(Activity): Give the listing below again exactly, but without any of its pictures.
________________________
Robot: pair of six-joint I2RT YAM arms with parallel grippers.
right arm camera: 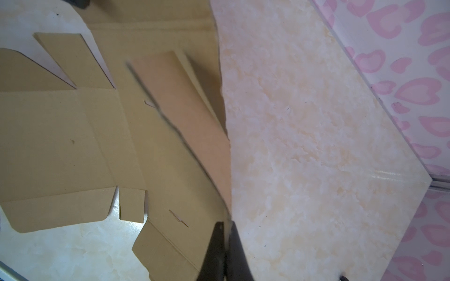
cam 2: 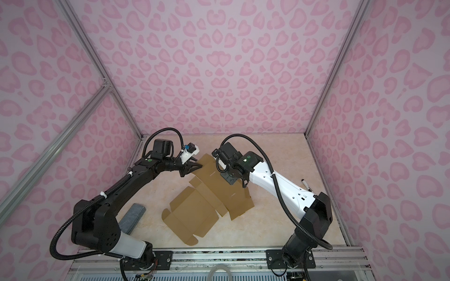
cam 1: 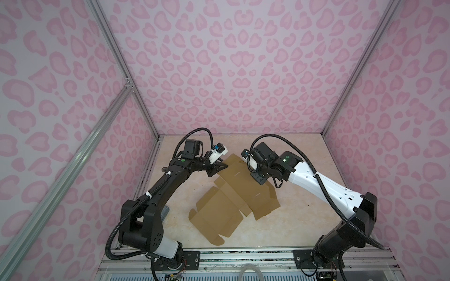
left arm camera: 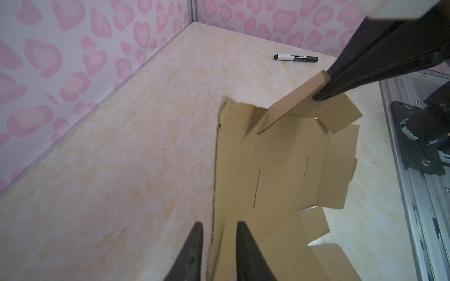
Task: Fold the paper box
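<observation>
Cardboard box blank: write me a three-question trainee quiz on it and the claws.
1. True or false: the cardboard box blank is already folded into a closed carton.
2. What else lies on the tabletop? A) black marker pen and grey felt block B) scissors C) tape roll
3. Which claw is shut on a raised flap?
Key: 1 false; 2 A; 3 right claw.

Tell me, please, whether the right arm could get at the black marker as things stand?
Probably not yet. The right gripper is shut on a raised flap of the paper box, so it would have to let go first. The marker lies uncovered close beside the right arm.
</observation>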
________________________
(Written answer):
Robot: pair of six-joint I2RT YAM arms with parallel grippers.
right arm camera: 
cam 2: 
cam 1: 
left arm camera: 
Task: Fold the paper box
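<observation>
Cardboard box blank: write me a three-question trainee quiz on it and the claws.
1. True or false: the cardboard box blank is already folded into a closed carton.
2. What else lies on the tabletop? A) black marker pen and grey felt block B) scissors C) tape roll
3. Which claw is shut on a raised flap?
Key: 1 false; 2 A; 3 right claw.

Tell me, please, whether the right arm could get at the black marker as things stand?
Probably not yet. The right gripper is shut on a raised flap of the paper box, so it would have to let go first. The marker lies uncovered close beside the right arm.
</observation>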

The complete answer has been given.